ABOUT THIS TASK
Extract the complete listing and repeat it word for word.

◆ ◆ ◆ ◆ ◆ ◆ ◆

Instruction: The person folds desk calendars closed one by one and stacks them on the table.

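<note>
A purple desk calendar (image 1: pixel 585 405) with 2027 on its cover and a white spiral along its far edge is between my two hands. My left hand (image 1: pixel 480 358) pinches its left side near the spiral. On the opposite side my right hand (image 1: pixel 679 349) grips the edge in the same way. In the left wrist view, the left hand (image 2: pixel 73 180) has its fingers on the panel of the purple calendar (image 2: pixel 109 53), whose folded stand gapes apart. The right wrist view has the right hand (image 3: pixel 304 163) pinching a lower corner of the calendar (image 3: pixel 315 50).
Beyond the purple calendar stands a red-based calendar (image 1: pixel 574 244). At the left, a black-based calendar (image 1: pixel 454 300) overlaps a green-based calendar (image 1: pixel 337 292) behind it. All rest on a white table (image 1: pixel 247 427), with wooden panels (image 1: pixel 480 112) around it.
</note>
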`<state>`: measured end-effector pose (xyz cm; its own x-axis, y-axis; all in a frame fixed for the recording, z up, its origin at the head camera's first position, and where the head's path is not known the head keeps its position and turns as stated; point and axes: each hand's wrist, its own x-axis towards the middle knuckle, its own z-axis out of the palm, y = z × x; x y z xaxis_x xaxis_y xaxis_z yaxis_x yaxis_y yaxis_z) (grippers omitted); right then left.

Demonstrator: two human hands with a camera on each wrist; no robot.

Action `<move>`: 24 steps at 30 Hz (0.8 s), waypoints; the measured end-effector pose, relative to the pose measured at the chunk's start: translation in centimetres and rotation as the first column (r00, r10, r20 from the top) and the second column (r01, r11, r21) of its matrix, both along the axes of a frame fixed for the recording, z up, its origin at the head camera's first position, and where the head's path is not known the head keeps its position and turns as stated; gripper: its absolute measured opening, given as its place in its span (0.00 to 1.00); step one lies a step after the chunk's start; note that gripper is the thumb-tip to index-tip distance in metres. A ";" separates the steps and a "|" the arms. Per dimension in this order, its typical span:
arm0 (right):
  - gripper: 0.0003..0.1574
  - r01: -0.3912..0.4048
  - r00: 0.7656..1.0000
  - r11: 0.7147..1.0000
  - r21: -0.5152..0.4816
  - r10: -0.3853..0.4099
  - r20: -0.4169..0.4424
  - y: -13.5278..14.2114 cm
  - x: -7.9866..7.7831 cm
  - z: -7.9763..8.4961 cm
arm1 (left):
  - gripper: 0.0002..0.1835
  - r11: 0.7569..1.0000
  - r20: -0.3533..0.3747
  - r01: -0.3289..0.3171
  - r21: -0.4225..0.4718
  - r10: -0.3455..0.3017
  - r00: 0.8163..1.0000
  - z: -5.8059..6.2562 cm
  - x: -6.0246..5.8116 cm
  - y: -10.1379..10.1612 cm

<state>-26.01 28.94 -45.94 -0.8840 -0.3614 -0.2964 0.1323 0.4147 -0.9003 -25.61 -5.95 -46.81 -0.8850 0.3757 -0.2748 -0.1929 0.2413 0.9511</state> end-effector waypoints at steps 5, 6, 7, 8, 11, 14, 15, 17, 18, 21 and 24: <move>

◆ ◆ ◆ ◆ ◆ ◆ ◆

WRITTEN RESPONSE
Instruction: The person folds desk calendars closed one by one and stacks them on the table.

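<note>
A purple desk calendar (image 1: pixel 585 405) with 2027 on its cover and a white spiral along its far edge is between my two hands. My left hand (image 1: pixel 480 358) pinches its left side near the spiral. On the opposite side my right hand (image 1: pixel 679 349) grips the edge in the same way. In the left wrist view, the left hand (image 2: pixel 73 180) has its fingers on the panel of the purple calendar (image 2: pixel 109 53), whose folded stand gapes apart. The right wrist view has the right hand (image 3: pixel 304 163) pinching a lower corner of the calendar (image 3: pixel 315 50).
Beyond the purple calendar stands a red-based calendar (image 1: pixel 574 244). At the left, a black-based calendar (image 1: pixel 454 300) overlaps a green-based calendar (image 1: pixel 337 292) behind it. All rest on a white table (image 1: pixel 247 427), with wooden panels (image 1: pixel 480 112) around it.
</note>
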`<state>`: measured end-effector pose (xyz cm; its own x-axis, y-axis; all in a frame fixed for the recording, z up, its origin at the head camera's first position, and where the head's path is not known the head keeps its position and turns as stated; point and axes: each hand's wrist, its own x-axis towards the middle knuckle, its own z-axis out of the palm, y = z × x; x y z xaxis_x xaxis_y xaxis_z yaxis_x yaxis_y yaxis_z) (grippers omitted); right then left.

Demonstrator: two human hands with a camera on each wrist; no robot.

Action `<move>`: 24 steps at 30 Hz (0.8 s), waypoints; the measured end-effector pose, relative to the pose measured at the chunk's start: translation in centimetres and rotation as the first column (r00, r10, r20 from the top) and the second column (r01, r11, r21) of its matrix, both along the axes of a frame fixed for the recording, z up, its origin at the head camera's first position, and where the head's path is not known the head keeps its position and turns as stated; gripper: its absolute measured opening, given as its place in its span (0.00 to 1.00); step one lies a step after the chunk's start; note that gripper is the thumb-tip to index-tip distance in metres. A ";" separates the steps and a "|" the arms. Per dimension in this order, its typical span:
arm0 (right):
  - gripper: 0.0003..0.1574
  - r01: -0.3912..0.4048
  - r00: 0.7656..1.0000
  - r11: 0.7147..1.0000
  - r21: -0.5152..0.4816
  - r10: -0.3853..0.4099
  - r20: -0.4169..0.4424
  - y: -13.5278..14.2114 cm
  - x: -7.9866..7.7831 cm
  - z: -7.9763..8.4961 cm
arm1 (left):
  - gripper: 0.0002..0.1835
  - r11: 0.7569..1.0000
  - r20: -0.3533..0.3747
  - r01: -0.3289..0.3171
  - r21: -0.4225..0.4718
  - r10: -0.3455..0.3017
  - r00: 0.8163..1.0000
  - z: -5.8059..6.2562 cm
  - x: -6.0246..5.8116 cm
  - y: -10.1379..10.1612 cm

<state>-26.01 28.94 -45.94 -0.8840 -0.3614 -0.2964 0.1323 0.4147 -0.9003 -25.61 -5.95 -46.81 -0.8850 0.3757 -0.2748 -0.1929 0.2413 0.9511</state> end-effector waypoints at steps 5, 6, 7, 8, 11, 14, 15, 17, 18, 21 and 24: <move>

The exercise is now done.